第14回受賞者(2019年度)

橘高 俊一郎 氏(東京大学物性研究所)
「極低温精密比熱測定による超伝導ギャップ構造の決定」
水野 英如 (東京大学 大学院総合文化研究科)
「ガラスの力学特性における階層構造の理論的解明」

第14回(2019年)受賞者は、実験部門で橘高俊一郎氏(東京大学物性研究所)が、理論部門で水野英如氏(東京大学大学院総合文化研究科)が選考されました。

2019年11月27日、東京大学本郷キャンパス小柴ホールで表彰式が行われ、秋光純同賞運営委員長から賞状その他が贈られました。

第14回(2019年)受賞者の橘高氏(左)と水野氏(右)(2019年11月27日)

1979年以来、従来のBCS理論の枠組みを超えた非従来型超伝導が数多く発見されており、それらの超伝導発現機構の解明は物性物理学の重要課題です。非従来型の超伝導ギャップは多くの場合、特定の波数方向でゼロになる「ノード」を持ち超伝導ギャップに構造があります。その構造が超伝導発現機構を解明する鍵となりますが、超伝導ギャップ構造を実験的に決めるのは容易ではありません。

橘高氏は、超小型温度計の導入や外部ノイズ対策など装置に数々の改良を加え、0.06 K以下の極低温まで比熱の磁場角度依存性を高精度に測定できる世界最高水準の装置を完成させ、これを用いて非従来型超伝導体のギャップ構造を次々と解明し、これらの超伝導の理解を大きく深化させました。中でも、異方的d波超伝導であると長年考えられてきた重い電子系超伝導体CeCu2Si2(Tc = 0.6 K)において極低温までの磁場中比熱の精密測定を行い、小さいフルギャップが存在している事を発見したことには大きな意義があります。重い電子系においてフルギャップのs波超伝導が実現しているとすれば、これまでの常識を覆すこととなり、多くの研究者に強烈なインパクトを与えることになります。さらに、p波超伝導体と考えられているSr2RuO4では、超伝導ギャップが水平ラインノードを持ち、p波とは矛盾することをNMR実験に先立ち指摘しました。

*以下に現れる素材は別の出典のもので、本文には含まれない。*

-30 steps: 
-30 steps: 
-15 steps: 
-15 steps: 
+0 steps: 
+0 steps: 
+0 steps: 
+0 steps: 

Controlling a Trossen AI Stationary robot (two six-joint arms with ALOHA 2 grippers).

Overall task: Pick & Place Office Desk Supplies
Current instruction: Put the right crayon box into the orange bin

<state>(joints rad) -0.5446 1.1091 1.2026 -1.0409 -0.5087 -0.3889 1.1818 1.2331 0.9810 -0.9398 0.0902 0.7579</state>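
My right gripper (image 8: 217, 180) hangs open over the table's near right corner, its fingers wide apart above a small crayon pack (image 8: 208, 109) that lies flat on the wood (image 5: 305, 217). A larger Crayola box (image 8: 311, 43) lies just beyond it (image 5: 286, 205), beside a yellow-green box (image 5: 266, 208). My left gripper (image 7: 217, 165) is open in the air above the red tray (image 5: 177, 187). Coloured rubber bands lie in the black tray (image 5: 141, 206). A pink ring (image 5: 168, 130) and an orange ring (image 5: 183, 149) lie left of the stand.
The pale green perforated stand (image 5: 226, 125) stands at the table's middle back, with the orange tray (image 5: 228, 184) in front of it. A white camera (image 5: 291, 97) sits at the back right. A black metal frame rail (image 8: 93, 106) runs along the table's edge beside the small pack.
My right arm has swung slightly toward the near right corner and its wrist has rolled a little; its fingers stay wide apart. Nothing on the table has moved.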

これらの成果は、非従来型超伝導体の研究に大きな進展をもたらしたばかりでなく、極低温精密測定から得られる知見の新しい可能性を示したことからも、凝縮系科学賞に相応しい業績です。


ガラスの力学的性質は結晶のそれに比べて複雑であり、振動モードに限ってもその物理的描像の全貌は明らかではありません。力学的特性を反映する弾性・音波物性は比熱や熱伝導度という物理量として観測にかかりますが、その理論的解明は大変重要なテーマです。

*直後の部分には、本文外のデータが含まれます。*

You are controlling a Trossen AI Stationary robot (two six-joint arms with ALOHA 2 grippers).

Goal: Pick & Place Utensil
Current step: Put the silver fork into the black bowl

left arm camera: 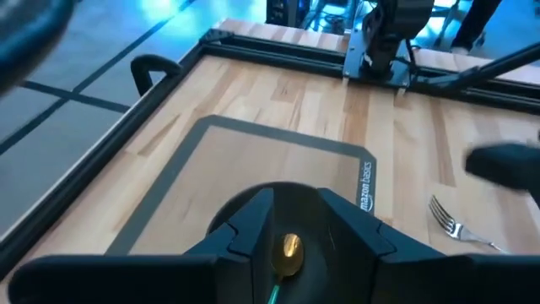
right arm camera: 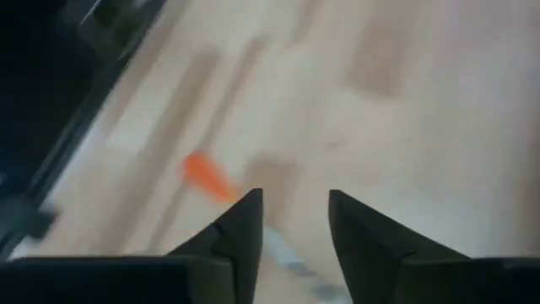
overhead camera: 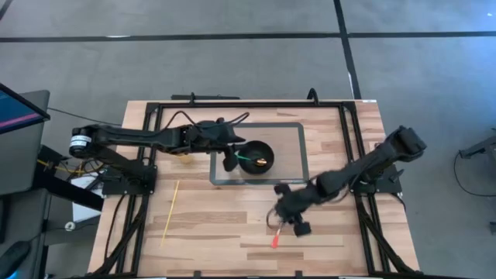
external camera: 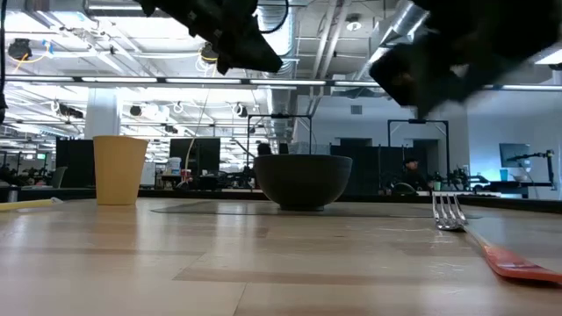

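Orange-handled metal fork (overhead camera: 275, 235) | beneath right gripper (overhead camera: 288, 220); fingers parted, empty | light, stiff, slippery; best pinched mid-handle | left gripper (overhead camera: 232, 158) spread over dark round bowl (overhead camera: 256, 157)

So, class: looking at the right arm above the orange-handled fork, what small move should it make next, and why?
Probably lower the right end effector straight down onto the fork. Its fingers stand open above the fork's shaft, and the fork lies flat on the table, not yet gripped. The left end effector hovers at the black bowl, which already holds a green-handled spoon.
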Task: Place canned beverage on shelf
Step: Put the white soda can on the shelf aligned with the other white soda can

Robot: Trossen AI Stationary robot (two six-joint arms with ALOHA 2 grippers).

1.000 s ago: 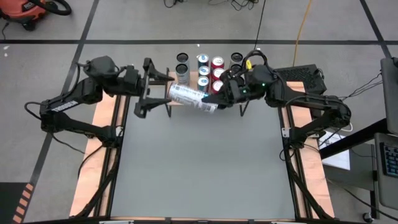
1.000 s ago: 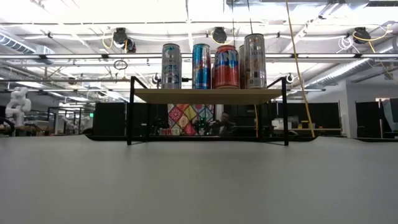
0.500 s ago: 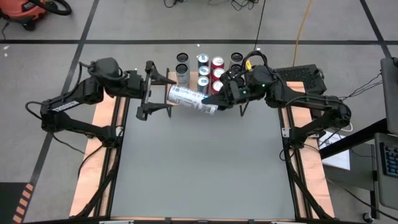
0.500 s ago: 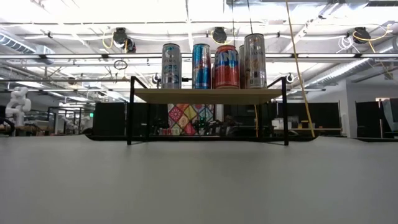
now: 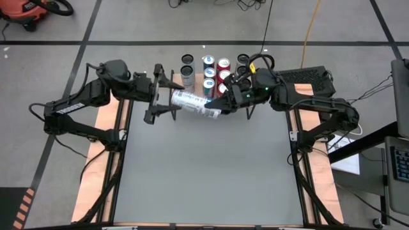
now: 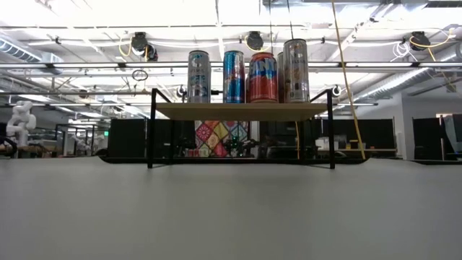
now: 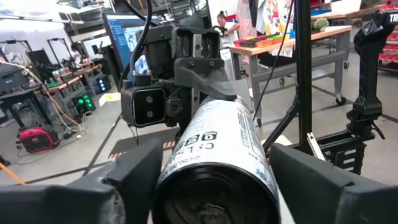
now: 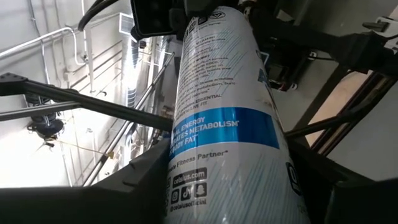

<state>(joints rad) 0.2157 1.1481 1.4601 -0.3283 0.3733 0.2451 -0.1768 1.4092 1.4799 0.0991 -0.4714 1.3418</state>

水野氏はこの課題に大規模な分子動力学計算を用いてアプローチし、ガラスが (i) ミクロスケールでは分子が不規則に配置する構造体であり、 (ii) メソスケールでは弾性率が空間中を不均一に分布する弾性体、そして (iii) マクロスケールでは欠陥がある弾性体として振る舞う階層構造を持つことを明らかにし、「弾性不均一性」という概念を提出しました。(ii)のメソスケールでは弾性率の空間分布を解析し、局所弾性率の確率分布関数から不規則性を定量的に評価することに成功しました。(iii)のマクロスケールでは結晶と同様にガラスにも弾性波が存在するが、それに加えて「局在モード」が存在することを明らかにしました。そして局在モードが散乱体として働き、ガラス中を伝搬する音波をレイリー散乱則に従って散乱させることを示しました。

これらの成果は、ガラスの物理学において大きな進展をもたらした凝縮系科学賞に相応しい業績です。